### Work task
Tally how many lines in the material include the word "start", then give that figure by itself.

### Entries shown

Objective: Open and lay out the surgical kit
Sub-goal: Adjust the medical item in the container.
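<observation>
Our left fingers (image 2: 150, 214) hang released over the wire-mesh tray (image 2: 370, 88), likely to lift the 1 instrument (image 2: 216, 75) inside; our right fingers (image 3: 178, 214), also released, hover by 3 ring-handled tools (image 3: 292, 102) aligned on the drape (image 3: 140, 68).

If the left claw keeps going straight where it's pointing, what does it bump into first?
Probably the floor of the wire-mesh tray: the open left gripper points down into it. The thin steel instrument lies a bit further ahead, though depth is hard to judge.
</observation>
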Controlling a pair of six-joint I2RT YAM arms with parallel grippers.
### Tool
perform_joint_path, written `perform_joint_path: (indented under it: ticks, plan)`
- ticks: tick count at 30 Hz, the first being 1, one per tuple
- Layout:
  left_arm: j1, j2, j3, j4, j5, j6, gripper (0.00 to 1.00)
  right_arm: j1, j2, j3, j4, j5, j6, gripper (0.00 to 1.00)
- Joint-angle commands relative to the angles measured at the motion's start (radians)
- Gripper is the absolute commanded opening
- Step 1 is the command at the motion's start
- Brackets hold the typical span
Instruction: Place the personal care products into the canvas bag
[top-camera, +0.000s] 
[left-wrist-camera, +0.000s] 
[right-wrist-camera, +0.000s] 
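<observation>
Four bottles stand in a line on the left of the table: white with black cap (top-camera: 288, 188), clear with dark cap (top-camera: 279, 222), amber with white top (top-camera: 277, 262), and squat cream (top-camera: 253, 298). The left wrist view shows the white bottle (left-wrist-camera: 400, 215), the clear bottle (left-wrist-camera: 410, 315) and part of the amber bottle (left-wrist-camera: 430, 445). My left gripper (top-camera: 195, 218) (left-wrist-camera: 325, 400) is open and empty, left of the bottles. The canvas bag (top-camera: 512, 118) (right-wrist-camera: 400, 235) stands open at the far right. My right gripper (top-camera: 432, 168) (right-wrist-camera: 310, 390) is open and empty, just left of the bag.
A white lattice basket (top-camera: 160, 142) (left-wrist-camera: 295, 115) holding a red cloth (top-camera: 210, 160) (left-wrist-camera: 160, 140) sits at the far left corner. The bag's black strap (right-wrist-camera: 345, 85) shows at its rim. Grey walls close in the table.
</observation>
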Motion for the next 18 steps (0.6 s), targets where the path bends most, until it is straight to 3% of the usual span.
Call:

### Response
2